The Left tends to hate Wall Street, gas guzzlers, right wing radio, and the Tea Party. Since September 11, 2001, as a country we are united in our hatred of Islamists, even though we might deny it. The other day, I got a thinly veiled anti-Muslim tract on email, one of those messages we are instructed to forward to 20 others. It was based on the premise that the United Kingdom no longer covers the Holocaust in classrooms because of fear of offending Muslims. The sender was a good liberal who didn’t check her facts. I think she believed it because she fears terrorism, as we all do. Kind of like a colonist thinking that his headaches were caused by the scary woman who cursed and never went to church. Who knows what bad people might do.

And the response can be violent. The other day I was watching the news with a friend. When the program aired a report on Iran’s nuclear development, my friend bellowed, “Bomb them into the Stone Age.” He was hurt and said he was only joking when I accused him of being prejudiced against Islam.

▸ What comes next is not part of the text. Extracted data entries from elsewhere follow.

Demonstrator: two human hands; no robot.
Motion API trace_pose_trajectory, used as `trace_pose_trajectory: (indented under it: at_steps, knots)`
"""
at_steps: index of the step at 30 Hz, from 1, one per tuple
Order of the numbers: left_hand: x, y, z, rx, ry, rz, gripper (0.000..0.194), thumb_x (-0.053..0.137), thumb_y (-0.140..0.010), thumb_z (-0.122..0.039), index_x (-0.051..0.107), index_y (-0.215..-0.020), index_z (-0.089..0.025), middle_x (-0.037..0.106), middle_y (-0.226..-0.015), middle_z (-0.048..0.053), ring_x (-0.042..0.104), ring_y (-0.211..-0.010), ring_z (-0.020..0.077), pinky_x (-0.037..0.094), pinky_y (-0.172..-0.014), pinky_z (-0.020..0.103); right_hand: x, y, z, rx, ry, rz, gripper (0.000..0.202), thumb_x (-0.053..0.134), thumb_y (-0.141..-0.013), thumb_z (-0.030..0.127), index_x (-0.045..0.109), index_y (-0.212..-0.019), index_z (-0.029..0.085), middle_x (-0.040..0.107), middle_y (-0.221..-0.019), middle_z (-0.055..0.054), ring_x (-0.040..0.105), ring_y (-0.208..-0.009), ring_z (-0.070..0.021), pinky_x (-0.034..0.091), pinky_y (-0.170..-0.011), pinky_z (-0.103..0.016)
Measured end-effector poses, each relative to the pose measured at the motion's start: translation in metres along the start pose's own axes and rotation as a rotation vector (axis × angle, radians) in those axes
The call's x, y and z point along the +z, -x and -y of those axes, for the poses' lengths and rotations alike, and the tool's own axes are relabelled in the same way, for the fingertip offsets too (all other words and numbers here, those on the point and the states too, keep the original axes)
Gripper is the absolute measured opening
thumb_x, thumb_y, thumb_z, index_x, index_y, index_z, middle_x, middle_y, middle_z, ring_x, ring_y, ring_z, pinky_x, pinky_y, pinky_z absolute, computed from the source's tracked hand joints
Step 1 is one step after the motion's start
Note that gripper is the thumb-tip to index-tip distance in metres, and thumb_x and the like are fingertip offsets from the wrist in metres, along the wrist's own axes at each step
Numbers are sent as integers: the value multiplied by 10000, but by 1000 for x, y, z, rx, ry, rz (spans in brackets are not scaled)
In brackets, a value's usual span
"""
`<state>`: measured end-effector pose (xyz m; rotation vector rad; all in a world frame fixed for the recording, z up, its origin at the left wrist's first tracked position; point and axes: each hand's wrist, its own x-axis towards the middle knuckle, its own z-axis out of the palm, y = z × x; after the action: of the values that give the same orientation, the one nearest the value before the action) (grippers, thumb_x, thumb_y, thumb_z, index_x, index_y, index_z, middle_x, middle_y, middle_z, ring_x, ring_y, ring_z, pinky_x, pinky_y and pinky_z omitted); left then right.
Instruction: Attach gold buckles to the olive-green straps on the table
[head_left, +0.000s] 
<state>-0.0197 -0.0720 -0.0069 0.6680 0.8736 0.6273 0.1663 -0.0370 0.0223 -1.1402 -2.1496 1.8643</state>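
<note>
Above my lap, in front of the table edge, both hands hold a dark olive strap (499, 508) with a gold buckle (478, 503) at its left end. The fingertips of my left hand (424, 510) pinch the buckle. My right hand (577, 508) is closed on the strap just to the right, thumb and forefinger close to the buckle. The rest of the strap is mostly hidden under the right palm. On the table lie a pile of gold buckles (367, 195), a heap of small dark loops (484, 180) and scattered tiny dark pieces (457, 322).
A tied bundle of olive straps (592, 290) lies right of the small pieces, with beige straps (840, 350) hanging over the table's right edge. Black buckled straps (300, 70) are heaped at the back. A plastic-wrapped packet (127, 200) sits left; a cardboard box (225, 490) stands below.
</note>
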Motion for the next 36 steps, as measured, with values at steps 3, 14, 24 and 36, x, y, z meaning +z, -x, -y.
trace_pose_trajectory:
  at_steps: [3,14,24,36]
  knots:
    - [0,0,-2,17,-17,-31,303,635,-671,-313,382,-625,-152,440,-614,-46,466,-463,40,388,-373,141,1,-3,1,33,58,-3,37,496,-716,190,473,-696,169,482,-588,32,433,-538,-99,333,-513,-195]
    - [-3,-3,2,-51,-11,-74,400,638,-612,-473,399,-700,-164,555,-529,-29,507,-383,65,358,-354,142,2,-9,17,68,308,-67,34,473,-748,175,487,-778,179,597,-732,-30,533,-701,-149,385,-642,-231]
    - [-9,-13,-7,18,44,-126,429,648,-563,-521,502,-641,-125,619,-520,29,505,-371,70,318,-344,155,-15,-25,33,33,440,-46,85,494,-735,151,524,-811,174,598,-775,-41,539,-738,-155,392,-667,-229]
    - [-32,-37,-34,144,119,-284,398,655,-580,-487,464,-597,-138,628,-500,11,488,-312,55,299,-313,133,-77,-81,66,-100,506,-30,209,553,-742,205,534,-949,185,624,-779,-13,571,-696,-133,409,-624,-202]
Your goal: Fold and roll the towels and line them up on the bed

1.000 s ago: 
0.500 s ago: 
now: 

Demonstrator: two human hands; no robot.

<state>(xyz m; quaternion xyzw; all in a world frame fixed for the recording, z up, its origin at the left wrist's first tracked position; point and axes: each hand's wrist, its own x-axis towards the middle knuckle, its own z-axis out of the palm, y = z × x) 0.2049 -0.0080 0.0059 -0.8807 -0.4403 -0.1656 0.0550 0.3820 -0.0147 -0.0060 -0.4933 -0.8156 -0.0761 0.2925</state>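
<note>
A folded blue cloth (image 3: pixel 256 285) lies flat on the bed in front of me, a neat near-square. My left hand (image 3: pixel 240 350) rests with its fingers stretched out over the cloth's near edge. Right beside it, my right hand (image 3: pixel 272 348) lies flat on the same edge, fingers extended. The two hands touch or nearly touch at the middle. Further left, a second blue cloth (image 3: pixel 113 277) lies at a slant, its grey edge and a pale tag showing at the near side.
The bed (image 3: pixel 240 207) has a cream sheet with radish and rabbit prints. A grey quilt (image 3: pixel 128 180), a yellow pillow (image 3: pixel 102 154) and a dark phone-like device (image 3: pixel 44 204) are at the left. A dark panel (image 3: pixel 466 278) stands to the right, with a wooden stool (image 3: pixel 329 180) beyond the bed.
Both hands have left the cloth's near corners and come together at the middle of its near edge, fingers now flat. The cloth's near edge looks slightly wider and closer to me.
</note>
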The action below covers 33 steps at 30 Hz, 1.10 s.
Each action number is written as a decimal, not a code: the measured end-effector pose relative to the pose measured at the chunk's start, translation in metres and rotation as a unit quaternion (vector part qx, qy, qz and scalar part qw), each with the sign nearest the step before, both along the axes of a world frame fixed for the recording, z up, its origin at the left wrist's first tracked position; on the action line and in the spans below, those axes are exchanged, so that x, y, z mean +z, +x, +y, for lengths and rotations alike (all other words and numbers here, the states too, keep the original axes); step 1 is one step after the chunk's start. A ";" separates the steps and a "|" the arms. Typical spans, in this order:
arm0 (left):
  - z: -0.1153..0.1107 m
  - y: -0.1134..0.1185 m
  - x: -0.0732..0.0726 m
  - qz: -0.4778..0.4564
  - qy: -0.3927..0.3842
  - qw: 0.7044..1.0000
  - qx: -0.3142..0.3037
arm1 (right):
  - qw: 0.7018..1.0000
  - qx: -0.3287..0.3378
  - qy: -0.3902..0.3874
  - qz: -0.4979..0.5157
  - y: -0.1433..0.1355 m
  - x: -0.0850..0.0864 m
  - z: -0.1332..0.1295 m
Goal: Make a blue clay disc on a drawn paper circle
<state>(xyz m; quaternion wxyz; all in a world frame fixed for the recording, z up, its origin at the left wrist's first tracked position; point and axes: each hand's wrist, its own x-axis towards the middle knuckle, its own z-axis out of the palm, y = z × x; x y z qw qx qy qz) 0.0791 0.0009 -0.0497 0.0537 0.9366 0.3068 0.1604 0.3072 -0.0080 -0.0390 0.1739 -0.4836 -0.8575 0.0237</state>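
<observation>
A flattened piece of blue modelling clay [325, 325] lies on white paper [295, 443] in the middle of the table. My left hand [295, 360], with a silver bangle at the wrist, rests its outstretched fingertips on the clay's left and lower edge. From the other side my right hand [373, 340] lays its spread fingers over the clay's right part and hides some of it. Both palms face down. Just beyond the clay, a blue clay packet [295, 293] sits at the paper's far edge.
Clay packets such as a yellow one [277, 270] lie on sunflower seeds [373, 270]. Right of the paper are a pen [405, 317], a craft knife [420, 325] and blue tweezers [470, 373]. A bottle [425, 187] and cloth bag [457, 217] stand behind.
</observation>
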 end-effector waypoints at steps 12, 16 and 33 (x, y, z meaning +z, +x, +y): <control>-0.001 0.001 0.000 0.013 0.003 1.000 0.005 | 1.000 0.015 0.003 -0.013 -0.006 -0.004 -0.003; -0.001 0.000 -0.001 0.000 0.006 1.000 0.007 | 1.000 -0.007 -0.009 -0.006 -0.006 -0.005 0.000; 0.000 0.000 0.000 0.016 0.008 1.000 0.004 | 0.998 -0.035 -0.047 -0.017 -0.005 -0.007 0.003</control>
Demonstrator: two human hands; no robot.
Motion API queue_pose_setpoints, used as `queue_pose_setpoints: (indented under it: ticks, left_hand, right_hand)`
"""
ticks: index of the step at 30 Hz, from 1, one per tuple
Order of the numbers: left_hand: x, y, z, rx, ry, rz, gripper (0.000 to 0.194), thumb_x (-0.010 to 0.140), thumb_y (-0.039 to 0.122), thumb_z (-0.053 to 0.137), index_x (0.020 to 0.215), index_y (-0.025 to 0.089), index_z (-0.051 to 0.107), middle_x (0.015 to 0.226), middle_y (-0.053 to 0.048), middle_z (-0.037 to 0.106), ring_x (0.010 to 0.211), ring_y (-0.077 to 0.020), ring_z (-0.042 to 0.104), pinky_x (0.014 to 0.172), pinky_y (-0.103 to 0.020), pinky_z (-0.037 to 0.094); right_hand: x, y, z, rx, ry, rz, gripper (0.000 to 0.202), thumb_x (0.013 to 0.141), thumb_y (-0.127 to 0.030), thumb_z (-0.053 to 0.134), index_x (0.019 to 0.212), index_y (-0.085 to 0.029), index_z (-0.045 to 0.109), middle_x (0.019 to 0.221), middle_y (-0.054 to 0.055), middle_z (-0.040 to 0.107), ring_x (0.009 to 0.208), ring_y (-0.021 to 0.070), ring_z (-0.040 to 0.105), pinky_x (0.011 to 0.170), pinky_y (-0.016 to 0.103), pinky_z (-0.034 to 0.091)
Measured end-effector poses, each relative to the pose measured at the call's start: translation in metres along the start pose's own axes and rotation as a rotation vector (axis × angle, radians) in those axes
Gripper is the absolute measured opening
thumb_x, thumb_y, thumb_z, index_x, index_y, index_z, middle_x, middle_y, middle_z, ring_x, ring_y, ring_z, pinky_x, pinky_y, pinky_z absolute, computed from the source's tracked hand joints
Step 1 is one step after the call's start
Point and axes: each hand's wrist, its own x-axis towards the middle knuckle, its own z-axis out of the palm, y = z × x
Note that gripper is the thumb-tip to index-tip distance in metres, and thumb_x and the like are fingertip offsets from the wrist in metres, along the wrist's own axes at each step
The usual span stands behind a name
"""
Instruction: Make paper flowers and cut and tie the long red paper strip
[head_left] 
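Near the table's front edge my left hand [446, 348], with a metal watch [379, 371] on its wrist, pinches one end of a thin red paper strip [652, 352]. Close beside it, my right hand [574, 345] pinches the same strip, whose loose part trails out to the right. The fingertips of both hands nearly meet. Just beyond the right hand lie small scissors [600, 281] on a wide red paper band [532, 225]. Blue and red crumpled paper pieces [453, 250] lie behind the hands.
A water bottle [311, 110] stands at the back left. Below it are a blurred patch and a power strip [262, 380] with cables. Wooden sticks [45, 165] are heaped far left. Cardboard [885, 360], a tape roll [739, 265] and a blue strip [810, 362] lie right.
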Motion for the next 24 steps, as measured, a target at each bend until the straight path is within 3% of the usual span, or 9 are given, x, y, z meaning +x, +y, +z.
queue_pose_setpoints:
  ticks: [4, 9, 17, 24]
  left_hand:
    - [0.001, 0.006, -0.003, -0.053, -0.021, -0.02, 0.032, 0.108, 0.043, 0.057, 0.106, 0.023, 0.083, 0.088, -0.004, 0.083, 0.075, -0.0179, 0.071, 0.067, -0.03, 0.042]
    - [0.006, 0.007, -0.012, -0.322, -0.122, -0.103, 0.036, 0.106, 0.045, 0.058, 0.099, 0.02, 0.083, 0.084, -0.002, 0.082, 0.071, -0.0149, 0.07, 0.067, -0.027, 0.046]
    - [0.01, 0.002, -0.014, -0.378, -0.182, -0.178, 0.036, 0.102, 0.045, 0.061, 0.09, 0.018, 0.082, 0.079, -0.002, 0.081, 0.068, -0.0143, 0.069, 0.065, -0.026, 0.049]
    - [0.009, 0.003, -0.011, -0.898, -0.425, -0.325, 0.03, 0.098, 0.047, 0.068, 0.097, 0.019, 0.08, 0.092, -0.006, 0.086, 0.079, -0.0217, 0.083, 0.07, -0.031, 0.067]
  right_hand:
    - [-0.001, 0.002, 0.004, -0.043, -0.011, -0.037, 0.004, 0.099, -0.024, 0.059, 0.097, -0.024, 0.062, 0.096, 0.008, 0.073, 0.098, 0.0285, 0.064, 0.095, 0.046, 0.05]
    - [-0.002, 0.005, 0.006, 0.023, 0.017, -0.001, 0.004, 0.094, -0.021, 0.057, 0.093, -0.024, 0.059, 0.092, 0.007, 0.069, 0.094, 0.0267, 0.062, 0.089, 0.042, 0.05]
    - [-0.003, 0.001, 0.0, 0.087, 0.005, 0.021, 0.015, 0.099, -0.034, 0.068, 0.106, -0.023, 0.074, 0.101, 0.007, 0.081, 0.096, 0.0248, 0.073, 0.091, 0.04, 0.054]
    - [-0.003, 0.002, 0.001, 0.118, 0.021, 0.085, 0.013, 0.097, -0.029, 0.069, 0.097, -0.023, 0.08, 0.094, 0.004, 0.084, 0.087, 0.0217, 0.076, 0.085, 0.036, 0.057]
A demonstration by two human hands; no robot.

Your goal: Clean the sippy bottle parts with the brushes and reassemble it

Our country has always been prone to hysteria against outside groups. The McCarthy hearings in the Fifties weren’t called witch hunts for nothing. People who are different are perceived as threatening. And of course, in some way or another, we’re all different, and any of us can be scapegoated. The study of witchcraft in the colonial era is instructive as to how far this hysteria can go before people recognize the amount of damage it is causing, and begin to change their ways.